What you are asked to do
Only one stretch of the data below should be repeated: the lines from the line containing "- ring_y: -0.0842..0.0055" through the line containing "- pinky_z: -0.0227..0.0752", inclusive, exactly as they are.

Material to process
======
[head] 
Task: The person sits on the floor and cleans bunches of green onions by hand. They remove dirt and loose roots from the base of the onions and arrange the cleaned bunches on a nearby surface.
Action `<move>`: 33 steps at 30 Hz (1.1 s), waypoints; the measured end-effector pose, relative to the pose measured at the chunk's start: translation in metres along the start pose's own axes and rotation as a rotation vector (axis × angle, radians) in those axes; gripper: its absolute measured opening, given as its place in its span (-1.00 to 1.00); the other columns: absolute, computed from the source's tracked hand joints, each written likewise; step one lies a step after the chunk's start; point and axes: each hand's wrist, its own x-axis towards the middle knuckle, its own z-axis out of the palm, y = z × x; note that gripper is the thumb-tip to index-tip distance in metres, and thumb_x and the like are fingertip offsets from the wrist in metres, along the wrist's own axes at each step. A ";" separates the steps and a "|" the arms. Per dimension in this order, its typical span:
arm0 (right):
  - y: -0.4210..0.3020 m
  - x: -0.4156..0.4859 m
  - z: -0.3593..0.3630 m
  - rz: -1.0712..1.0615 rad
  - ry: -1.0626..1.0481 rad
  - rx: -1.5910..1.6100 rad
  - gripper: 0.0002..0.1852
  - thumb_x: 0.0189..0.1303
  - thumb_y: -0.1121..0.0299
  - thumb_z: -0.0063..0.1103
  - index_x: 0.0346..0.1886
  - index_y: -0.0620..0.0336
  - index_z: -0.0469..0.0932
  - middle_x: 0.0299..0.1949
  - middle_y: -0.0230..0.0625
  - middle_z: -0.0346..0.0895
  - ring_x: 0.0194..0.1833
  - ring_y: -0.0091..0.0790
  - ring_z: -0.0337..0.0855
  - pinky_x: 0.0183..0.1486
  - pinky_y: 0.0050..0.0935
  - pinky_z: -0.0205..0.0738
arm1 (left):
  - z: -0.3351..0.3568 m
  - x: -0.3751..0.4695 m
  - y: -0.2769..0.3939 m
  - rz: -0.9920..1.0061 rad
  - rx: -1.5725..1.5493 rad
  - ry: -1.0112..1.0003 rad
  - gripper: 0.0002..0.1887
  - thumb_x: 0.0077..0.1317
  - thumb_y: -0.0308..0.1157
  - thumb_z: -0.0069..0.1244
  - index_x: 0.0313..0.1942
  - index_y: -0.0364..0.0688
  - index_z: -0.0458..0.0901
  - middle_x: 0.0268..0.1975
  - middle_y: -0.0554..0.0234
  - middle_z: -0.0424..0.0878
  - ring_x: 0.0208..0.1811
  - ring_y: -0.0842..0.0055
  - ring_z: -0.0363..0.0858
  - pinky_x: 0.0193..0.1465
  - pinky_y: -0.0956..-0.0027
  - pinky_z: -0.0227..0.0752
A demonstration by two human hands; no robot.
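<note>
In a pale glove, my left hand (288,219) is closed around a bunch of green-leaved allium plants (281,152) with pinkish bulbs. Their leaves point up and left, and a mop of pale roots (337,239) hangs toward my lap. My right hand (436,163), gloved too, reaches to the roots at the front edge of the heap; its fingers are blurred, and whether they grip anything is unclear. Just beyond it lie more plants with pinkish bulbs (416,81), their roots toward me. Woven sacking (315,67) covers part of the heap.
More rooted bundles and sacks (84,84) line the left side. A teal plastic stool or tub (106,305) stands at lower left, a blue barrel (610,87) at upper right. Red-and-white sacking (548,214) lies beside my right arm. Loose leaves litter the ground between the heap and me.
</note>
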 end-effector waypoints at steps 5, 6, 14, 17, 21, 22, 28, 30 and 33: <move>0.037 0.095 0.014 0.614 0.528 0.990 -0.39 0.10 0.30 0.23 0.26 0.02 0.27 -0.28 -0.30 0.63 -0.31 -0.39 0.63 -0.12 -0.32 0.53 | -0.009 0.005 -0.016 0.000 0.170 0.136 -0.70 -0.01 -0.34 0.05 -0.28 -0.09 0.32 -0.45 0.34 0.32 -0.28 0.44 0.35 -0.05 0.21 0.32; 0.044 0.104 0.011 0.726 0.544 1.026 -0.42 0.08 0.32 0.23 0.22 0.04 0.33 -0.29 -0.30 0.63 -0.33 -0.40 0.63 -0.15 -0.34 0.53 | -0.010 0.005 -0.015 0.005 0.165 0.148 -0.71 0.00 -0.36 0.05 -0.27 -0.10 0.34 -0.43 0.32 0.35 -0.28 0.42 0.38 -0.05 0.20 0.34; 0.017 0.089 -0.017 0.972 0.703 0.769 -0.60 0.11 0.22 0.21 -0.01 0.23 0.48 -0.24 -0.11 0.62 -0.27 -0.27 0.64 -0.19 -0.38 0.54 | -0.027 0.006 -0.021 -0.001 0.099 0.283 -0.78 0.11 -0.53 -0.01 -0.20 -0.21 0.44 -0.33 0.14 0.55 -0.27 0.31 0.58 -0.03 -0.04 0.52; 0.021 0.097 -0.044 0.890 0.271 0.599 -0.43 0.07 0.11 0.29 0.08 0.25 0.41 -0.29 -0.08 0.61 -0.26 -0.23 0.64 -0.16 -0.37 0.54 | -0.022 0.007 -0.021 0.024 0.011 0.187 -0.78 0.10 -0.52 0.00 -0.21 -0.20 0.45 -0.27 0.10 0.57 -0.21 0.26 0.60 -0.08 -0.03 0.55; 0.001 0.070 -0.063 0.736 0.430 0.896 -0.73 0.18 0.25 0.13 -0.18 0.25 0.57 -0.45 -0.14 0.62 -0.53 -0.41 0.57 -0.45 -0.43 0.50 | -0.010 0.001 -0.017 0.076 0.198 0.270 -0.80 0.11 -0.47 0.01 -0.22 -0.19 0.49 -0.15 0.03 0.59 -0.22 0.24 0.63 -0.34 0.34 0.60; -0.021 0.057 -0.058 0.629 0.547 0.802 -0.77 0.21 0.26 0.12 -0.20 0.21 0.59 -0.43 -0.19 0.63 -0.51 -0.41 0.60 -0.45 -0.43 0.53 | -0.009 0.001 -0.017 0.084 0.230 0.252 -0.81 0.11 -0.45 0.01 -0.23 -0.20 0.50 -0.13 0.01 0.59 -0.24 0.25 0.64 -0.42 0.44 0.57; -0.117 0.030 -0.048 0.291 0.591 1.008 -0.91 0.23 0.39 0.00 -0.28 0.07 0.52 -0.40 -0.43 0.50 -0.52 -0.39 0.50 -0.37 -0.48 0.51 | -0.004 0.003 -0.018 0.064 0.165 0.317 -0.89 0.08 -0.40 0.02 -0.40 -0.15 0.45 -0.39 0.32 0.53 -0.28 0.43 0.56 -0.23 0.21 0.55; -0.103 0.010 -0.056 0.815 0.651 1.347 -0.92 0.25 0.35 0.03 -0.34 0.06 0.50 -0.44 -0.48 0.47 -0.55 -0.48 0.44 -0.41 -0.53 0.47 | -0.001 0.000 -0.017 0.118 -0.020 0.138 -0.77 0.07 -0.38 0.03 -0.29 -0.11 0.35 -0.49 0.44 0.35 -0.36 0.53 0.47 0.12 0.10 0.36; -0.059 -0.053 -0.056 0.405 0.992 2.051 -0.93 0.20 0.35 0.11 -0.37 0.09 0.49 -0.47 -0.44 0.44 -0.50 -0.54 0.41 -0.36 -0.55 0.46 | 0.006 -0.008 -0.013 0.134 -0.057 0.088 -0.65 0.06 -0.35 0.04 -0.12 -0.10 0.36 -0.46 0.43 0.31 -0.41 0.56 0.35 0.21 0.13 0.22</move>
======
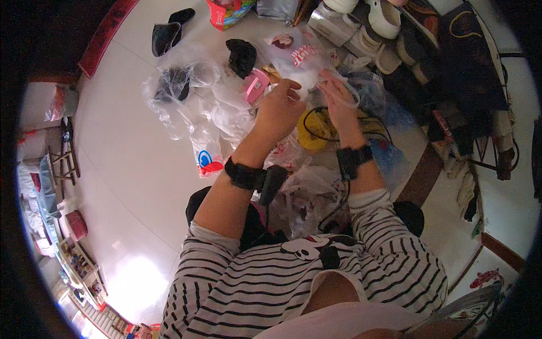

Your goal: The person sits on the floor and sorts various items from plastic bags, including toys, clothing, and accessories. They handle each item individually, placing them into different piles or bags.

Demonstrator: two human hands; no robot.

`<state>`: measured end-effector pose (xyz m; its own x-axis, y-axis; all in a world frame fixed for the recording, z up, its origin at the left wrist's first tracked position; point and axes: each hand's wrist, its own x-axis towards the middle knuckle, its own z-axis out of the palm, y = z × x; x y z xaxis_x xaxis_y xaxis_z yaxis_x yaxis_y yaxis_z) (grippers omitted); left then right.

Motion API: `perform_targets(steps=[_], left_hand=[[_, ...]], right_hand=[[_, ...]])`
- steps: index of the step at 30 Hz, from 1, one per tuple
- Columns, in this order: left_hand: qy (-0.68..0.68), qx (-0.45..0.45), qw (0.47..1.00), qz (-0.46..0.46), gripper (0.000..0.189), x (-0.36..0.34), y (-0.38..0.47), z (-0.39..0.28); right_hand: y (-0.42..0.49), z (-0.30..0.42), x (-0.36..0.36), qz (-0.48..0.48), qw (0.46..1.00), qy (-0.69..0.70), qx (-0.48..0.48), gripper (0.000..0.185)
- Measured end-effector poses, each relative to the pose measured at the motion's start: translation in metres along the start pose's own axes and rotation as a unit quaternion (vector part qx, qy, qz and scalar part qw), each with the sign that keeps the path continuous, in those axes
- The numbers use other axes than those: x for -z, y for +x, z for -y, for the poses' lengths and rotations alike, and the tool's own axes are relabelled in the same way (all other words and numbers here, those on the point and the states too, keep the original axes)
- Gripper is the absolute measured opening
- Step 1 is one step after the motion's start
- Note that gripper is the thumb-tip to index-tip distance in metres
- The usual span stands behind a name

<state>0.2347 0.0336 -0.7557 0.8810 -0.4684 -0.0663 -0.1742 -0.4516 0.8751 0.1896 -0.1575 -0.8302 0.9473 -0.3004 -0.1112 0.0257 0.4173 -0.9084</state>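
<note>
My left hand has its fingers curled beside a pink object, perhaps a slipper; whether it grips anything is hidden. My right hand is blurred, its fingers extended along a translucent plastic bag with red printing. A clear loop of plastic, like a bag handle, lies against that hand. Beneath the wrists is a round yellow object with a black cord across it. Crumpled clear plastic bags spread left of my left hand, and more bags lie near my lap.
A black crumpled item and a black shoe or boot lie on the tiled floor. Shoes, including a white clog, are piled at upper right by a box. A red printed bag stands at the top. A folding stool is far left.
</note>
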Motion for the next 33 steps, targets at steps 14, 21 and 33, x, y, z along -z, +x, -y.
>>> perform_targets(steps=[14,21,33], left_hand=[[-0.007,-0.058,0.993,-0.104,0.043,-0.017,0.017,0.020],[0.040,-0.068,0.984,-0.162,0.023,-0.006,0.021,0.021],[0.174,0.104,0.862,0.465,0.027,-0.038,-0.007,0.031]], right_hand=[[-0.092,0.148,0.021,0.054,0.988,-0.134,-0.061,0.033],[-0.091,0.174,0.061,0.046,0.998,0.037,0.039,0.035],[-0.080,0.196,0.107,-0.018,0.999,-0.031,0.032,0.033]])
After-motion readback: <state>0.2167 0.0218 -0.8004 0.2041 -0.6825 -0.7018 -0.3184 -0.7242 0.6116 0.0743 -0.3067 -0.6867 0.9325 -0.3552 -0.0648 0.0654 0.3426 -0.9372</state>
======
Solution
  - ring_y: -0.0842..0.0055
  - ring_z: -0.0363..0.0858
  - pinky_x: 0.0193..0.1465
  - pinky_y: -0.0956..-0.0027
  - pinky_z: -0.0227..0.0752

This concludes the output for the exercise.